安全なWebサイトやアプリケーションの作り方
前述の通り、SQLインジェクションは、Webサイトやアプリケーションに何らかのセキュリティ上の不備やバグがある場合に起こります。そのため、Webサイトやアプリケーション開発に携わる場合、脆弱性がないように作りましょう。
SQLインジェクション攻撃による被害を受けない安全なWebサイトを作るには、予期しないSQL文が送られてきても、DBMSが実行可能な命令として解読することなく、エラーとして正しく処理できるように設計することが重要です。
SQLインジェクション攻撃がもたらす可能性のある被害
サイトが適切に保護されていない場合、ハッカーがSQLインジェクション攻撃を仕掛けることで、データベースにあるほとんどすべてのデータが狙われてしまいます。SQLインジェクション攻撃で想定される被害は具体的にどのようなものがあるのでしょうか?
- 機密情報や個人情報の漏洩: 機密情報や個人情報を扱うWebサイトやアプリケーションを運営している場合、企業の機密情報をはじめ、ユーザーのパスワードやクレジットカード情報までもが抜き取られるというリスクが考えられます。また、データの漏洩だけでなく、盗まれた情報が悪用されたり、第三者に売られたりする可能性もあります。
- データの改ざん: SQLインジェクションによる攻撃で、データベースの内容が漏洩するだけでなく、そのデータが改ざんされたり壊されたりする可能性も考えられます。万が一、Webサイトやアプリケーション内のデータが改ざんされてしまうと、業務に大きな支障をきたしたり、ユーザーを外部サイトへ誘導してマルウェアをダウンロードさせたりするというリスクがあります。
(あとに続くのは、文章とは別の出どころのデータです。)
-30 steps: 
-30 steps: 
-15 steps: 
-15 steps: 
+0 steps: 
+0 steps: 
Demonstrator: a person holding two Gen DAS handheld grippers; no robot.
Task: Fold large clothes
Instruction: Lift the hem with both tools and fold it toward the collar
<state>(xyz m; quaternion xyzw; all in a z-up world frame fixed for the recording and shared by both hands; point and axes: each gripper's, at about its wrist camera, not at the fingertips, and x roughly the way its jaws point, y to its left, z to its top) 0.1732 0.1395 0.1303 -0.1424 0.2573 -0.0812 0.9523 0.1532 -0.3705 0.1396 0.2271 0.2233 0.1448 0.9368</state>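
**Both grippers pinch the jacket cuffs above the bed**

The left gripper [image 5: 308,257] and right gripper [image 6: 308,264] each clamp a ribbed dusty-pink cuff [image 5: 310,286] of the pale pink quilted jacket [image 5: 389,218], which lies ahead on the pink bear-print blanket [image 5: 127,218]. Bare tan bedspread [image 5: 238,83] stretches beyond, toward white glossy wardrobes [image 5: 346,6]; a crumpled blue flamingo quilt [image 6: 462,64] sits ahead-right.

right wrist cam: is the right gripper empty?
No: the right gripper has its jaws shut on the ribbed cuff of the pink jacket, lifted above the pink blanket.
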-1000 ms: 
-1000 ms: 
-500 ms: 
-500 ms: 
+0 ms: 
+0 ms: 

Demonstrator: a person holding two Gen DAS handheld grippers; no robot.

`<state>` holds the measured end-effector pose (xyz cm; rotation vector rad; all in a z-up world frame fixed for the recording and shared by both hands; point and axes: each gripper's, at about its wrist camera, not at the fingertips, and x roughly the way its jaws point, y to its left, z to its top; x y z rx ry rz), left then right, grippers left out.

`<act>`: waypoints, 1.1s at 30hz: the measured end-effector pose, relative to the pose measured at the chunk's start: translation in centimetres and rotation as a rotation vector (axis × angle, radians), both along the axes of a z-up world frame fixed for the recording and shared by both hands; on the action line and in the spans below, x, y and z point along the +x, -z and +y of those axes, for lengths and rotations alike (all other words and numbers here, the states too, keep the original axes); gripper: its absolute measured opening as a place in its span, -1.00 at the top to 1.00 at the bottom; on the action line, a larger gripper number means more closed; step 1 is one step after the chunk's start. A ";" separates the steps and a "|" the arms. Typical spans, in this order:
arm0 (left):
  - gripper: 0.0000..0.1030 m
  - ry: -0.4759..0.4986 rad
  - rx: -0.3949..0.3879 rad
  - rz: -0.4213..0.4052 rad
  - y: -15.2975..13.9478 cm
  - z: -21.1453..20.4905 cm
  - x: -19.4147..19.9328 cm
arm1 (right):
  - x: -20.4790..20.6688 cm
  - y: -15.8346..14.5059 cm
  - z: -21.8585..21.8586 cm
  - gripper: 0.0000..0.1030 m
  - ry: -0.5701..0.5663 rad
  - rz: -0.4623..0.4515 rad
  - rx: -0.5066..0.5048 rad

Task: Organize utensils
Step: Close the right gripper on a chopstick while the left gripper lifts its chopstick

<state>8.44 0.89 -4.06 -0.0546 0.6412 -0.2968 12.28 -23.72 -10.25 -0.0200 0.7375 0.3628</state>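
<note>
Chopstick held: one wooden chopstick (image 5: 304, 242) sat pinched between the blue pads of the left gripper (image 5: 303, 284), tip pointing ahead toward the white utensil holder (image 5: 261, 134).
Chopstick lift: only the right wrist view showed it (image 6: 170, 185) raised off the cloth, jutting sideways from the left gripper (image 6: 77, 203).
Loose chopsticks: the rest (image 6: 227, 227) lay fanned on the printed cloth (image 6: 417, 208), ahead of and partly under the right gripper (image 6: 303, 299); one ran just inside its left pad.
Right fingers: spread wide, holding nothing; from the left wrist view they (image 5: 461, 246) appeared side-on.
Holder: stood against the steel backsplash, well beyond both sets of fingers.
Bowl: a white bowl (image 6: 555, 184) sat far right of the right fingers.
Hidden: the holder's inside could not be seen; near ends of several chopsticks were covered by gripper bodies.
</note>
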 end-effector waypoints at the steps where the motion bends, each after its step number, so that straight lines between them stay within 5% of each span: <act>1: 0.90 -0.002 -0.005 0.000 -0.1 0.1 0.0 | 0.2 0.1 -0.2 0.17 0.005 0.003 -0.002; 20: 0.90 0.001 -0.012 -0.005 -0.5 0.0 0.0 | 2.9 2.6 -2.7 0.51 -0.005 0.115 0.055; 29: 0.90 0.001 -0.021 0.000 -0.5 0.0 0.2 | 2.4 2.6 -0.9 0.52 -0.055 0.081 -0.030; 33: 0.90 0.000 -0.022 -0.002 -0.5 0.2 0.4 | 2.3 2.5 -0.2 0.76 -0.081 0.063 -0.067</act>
- Webサイトの管理権限の乗っ取り: 不正アクセスによりWebサイトの管理権限が乗っ取られてしまうと、上記で紹介した被害以上に深刻な問題が生じる可能性があります。Webサイトの権限を勝手に使われるだけでなく、最悪の場合サーバーごと乗っ取られることも考えられます。
また、金融サービスがSQLインジェクション攻撃の被害にあった場合、不正な送金や高額な取引が行われる恐れがあります。
SQLインジェクションの対策
- データを分けて保管する: データが一元管理されていれば、SQLインジェクションによる攻撃は深刻化します。たとえば、オンラインストアが攻撃に遭った場合、機密性の高いユーザーの個人情報が商品情報と同じデータベースに保管されているため、ハッキングによる被害が大きくなってしまいます。異なるデータベース間でデータを分離して保管することで、被害を最小限に抑えることができます。
- プリペアドステートメントを使用する: SQLインジェクションを防ぐための最善策のひとつが、プリペアドステートメントの使用です。リスクの高いWebサイトでは、誰かがリクエストを送信するたびに新しいSQL文が生成され、ハッカーに独自のコードを注入する機会を与えてしまいます。このような事態を避けるために、あらかじめ用意されたプリペアドステートメントを使用するようプログラミングします。プリペアドステートメントとは、変更する部分だけ変数のような命令文を作成することで、SQL文の特定の部分をいつでも変更できる状態にするテンプレートのことです。プリペアドステートメントを使うことで、ハッカーは文字列に新しいコマンドを追加することができなくなります。
- 入力バリデーションを組み込む: Webサイトのバックエンドに入力バリデーションを組み込み、許容される文字や単語のホワイトリストを作成します。ホワイトリストは、検索可能な新しい項目がデータベースに追加されるたびに更新することができます。ハッカーが悪意のあるコーディングコマンドの文字列を入力したとしても、システムが入力データをホワイトリストと照合して、許可された入力値が見つからなかったら、コードは実行されず「結果なし」のメッセージが返されるだけの状態になります。